Such a complex system provides plenty of scope for research projects in Computational Neuroscience. Important areas are the analysis and modelling of neural systems. There is a need to develop multivariate statistical signal processing methods that can be applied to neurophysiological data sets to extract information about the structure, function and operation of the nervous system. This can be supported by a programme of computational modelling using computer models to simulate neural behaviour. These models can be detailed biophysical models or more general purpose bio-inspired models. Simulation can be done in software or hardware (using FPGA technology). Precise project details will depend on your interests.
Developmental dynamics for Network-on-Chip systems
Dr Gianluca Tempesti, email: gt512@ohm.york.ac.uk
The Network-on-Chip (NoC) paradigm, a subject of intense research in both the academic and the industrial worlds, is based on the parallel execution of program threads on many relatively simple processing elements. The mapping of the threads to the processing elements is, conventionally, a static process, based on performance estimates carried out at compile time. The aim of this project, which builds on past work on the design of custom processors, is to investigate how some of the mechanisms that control the development of multi-cellular organisms (growth, cell death, cicatrization, ...) can be applied to networks of processing elements to optimize their computational performance (for example, by replicating overloaded processors or eliminating idle ones at runtime).
Evolution of music using CGP
Dr Julian Miller, email: jfm7@ohm.york.ac.uk
Already artificial evolution has been used to evolve music and art. In fact CGP itself has been used to evolve art. It would be fascinating to apply CGP to the evolution of music, this could be for automatic improvisation, and a whole range of exciting creative areas. This project would be likely to be supervised jointly with Dr Andy Hunt.
Evolutionary algorithms in the detection of Parkinson's Disease
Dr Steve Smith, email: sls@ohm.york.ac.uk
The Department is currently undertaking clinical trials of a new data acquisition system to aid diagnosis and monitoring of Parkinson's disease. The research employs an evolutionary algorithm (based on Cartesian Genetic Programming) in the analysis of the data resulting from this trial with view to evaluating the diagnostic value of the technique. The work is pioneering and therefore at an exciting stage and will involve close collaboration with two major Hospitals in the UK for discussions with clinical staff at the most senior level. The project is concerned with using evolutionary algorithms to discover new characteristics of Parkinson's patients that will enable better monitoring of their condition.
Evolutionary mapping of algorithms to arrays of processors
Dr Gianluca Tempesti, email: gt512@ohm.york.ac.uk
The Network-on-Chip (NoC) paradigm is a subject of intense research in both the academic and the industrial worlds. Based on the parallel execution of program threads on many relatively simple processing elements, this approach suffers however from a crucial weakness: the difficulty of finding an efficient way to map computation to the array of processors. Building on past work on the design of custom processors, this project seeks to investigate the use of evolutionary algorithms to find acceptable solutions for this NP-complete problem. The project will take into account the optimization of performance at the same time in single processors and in the complete network, by analyzing both the single threads and their communication patterns.

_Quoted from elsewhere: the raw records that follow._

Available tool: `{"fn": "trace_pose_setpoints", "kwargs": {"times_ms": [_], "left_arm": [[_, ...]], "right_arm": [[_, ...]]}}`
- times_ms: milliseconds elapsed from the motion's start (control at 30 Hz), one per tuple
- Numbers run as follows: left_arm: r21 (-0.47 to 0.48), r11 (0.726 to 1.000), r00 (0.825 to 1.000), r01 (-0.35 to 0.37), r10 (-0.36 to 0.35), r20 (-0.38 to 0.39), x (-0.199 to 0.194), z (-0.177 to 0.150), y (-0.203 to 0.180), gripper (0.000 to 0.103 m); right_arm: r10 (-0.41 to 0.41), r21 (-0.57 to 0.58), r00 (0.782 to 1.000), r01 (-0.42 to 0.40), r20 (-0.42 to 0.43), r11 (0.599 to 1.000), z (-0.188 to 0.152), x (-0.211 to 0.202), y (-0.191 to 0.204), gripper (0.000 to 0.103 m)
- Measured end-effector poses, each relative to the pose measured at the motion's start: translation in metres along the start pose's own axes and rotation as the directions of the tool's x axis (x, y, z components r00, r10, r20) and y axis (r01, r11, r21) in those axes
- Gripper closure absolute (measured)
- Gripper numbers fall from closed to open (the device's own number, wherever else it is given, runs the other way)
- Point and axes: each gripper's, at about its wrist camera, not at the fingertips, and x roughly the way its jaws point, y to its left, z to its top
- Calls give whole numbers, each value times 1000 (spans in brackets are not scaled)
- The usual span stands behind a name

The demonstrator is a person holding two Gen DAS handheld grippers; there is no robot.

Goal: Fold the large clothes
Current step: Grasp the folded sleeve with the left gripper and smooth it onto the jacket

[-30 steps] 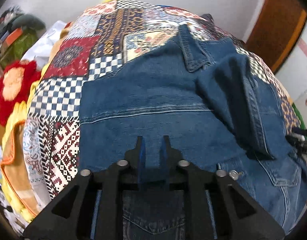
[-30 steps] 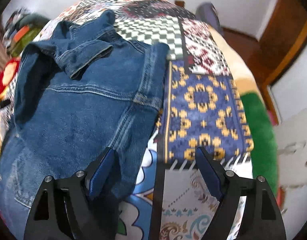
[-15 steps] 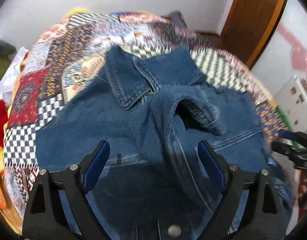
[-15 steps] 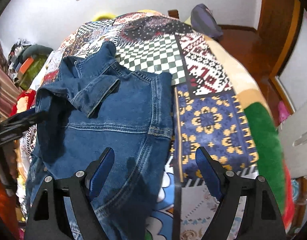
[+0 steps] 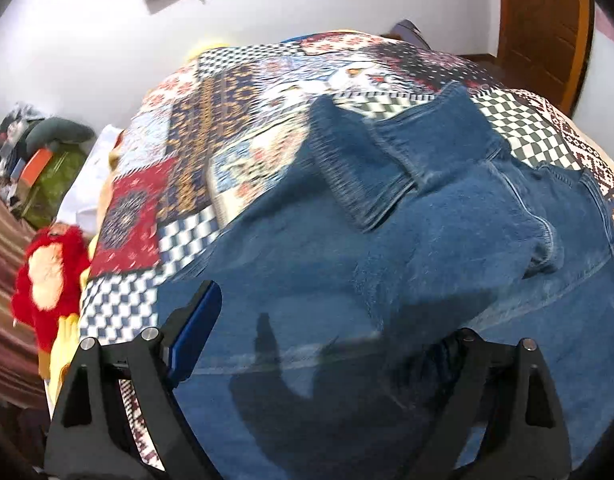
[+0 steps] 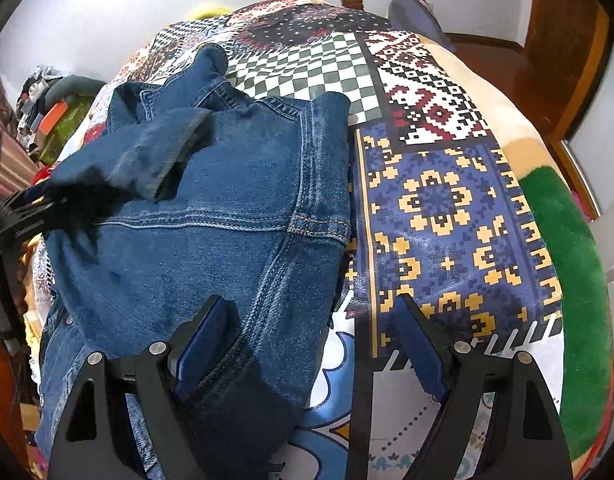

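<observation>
A blue denim jacket (image 5: 387, 280) lies back-up on a patchwork bedspread (image 5: 227, 152), with a sleeve folded across its back and the collar at the far end. My left gripper (image 5: 319, 340) is open and empty above the jacket's lower back; its right finger is hidden against dark cloth. In the right wrist view the jacket (image 6: 211, 240) fills the left half, its sleeve cuff (image 6: 167, 160) lying on top. My right gripper (image 6: 315, 344) is open and empty, straddling the jacket's right side edge. The left gripper shows at the left edge of the right wrist view (image 6: 23, 212).
A red plush toy (image 5: 51, 272) and a heap of clothes and boxes (image 5: 39, 160) lie left of the bed. A wooden door (image 5: 543, 28) stands at the far right. A green blanket edge (image 6: 567, 264) runs along the bed's right side.
My left gripper has opened, letting go of the denim, and has risen and tilted back over the jacket. My right gripper has stayed open and pulled back slightly.
</observation>
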Motion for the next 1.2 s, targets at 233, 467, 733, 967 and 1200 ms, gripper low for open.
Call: {"fn": "trace_pose_setpoints", "kwargs": {"times_ms": [233,467,733,967,1200], "left_arm": [[-204,979,998,24,-34,-45,-3,-57,57,8],[-299,953,995,54,-75,-60,0,-95,70,7],[-287,954,992,84,-106,-62,-16,-97,59,8],[98,995,1000,-10,13,-24,-23,-70,-6,8],[183,982,998,49,-40,-55,7,-44,-24,36]], "right_arm": [[-15,-18,1000,15,11,1000,-1,1,4,18],[-45,-40,999,45,13,998,-2,2,7,18],[-85,-41,996,85,11,996,-3,3,10,18],[-105,-8,994,105,-1,994,-2,2,11,17],[-102,-11,995,102,-10,995,-3,0,10,17]]}}
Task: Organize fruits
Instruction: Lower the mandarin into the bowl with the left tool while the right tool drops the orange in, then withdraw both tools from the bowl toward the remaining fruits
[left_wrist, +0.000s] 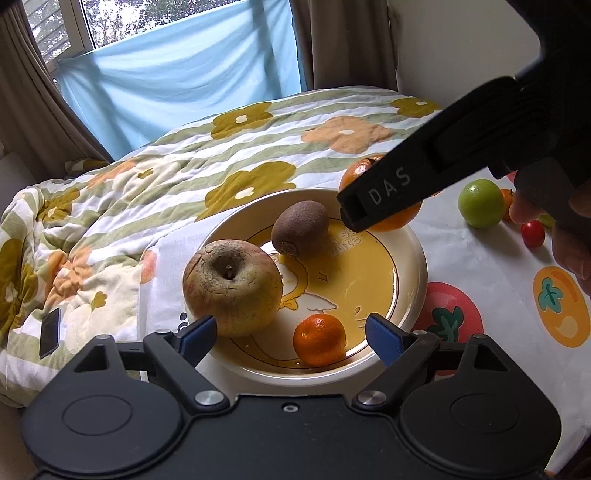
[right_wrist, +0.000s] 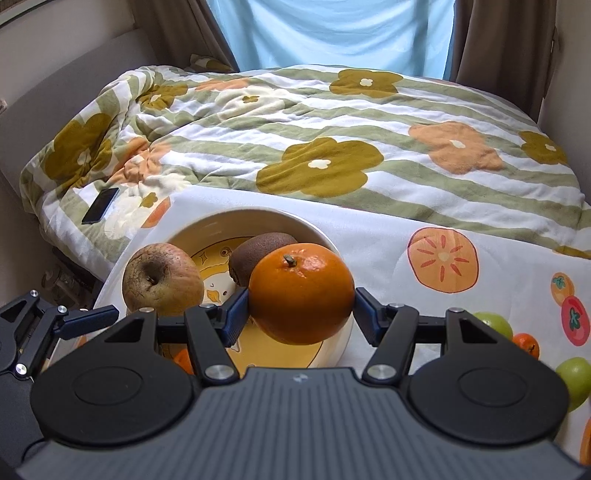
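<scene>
Fruits sit partly on a yellow cartoon plate (left_wrist: 406, 258) and partly loose on the fruit-print tablecloth (left_wrist: 480, 277). In the left wrist view the plate holds a wrinkled apple (left_wrist: 232, 286) at nine o'clock, a brown kiwi (left_wrist: 300, 228) at twelve o'clock and a small mandarin (left_wrist: 319, 339) at six o'clock, each apart from the others. The left gripper (left_wrist: 291, 334) stands wide over the near rim, its blue pads on either side of the mandarin and the apple's near flank without pressing on either fruit; nothing is held.

The right gripper (right_wrist: 297, 312) clamps a large orange (right_wrist: 301, 293) between its blue pads, stem end up, held above the plate's edge at about three o'clock. In the left wrist view that orange shows only partly behind the black finger marked DAS.

Off the plate, toward three o'clock on the tablecloth, lie a green fruit (left_wrist: 481, 203), a red cherry tomato (left_wrist: 533, 233) just beside it, and another small orange fruit, partly hidden. The right wrist view shows two green fruits at its right edge, partly covered by the gripper body.

Beyond the plate, at twelve o'clock, spreads a flowered quilt (right_wrist: 332, 147); a dark phone (right_wrist: 100, 205) lies on it at ten o'clock.
</scene>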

Hybrid description methods for human faces
Prof John Robinson, email: jar11@ohm.york.ac.uk
The group has pioneered the application of conditional probability density estimation to describing human faces. Our methods allow a system to estimate the age, sex, race and facial expression of people in a real-time video sequence. Accuracy is acceptable for some uses but not for demanding security applications where lighting may be poor and faces partly occluded. To tackle these difficult cases, we will combine our methods with new approaches in face landmark extraction, motion analysis and cascade classification. This project will explore these broad alternatives before focusing on promising avenues that will result in high-accuracy, high-speed robust face description.
Image analysis of mammograms towards the classification of breast cancer
Dr Steve Smith, email: sls@ohm.york.ac.uk
Breast cancer claims many thousands of lives each year in the United Kingdom alone. There is an increasingly severe shortage of radiologists in the UK to diagnose the onset of this disease from the breast-screening X-ray mammograms. This problem is compounded by the disease-preventative need to extend the screening to a wider age group, and to double the number of images taken per session. There is a very real need for computer-aided detection (CAD) equipment in the breast screening units, which would support the clinicians in detecting breast cancer at the earliest possible stage. This project work is an investigation into ways of very accurately detecting residues of calcium, known as microcalcifications, which are known in certain types of breast cancer to be a very early, pre-tumourous, indicator of disease progression. Microcalcifications are quite often indistinct in the grey-scale mammographic images, having low contrast against the highly variable image structures produced by the surrounding breast tissue. However, optimal detection of microcalcifications, avoiding both false-negative and false-positive detections, is a crucial operation in providing clinically acceptable CAD support equipment, capable of appropriately marking regions of suspicion on the mammograms to aid the radiologists in their diagnosis. This investigation into optimal detection of individual and grouped microcalcifications will involve the use of evolutionary algorithms such as Cartesian genetic programming on the raw pixel values.
Immune-inspired robotic systems
Prof Jon Timmis, email: jt517@ohm.york.ac.uk & Prof Andy Tyrrell, email: amt@ohm.york.ac.uk
On-going work in the department is concerned with abstracting metaphors from the natural immune system into a variety of engineering applications. As part of the process, we make use of a modelling tool called Stochastic-pi calculus, a tool designed for the modelling of concurrent systems. We have been working on the development of models of the tunable activation thresholds in T-cells as a means to developing systems that exhibit tunable, homeostatic behaviour. This research would extend our current investigations using Stochastic-pi calculus for the modelling of tunable activation thresholds in T-cells and the creation of novel immune inspired systems for the deployment in swarm robotic systems.
Investigations into autonomous adaptable hardware
Prof Andy Tyrrell, email: amt@ohm.york.ac.uk
For systems to become truly autonomous we must develop methods that will allow hardware devices/systems to adaptable in an intelligent and appropriate way to environmental changes and component failures. This project will consider the use evolution to automatically design hardware capable of self-adaptation. The focus will be on the hardware’s ability to demonstrate adaptability and fault-tolerance in particular. To achieve these goals it will be interesting to understand how artificial evolution can utilize novel properties of physical devices to achieve large scale and complex solutions to a number of computational problems.
Low Power Design of FPGA Systems
Prof Andy Tyrrell, email: amt@ohm.york.ac.uk & Dr Gianluca Tempesti, email: gt512@ohm.york.ac.uk
Field programmable Gate Arrays are becoming the device of choice for many (most) digital systems. They offer the flexibility of software with the performance of hardware. The downside of using FPGAs is their propensity to be high on power. Through analyzing and investigating novel reconfiguration and other techniques, it should be possible to produce innovative mitigation methods for the design of lower power FPGAs designs. This project will focus on the use of bio-inspired methods to add these low power characteristics to FPGA designs.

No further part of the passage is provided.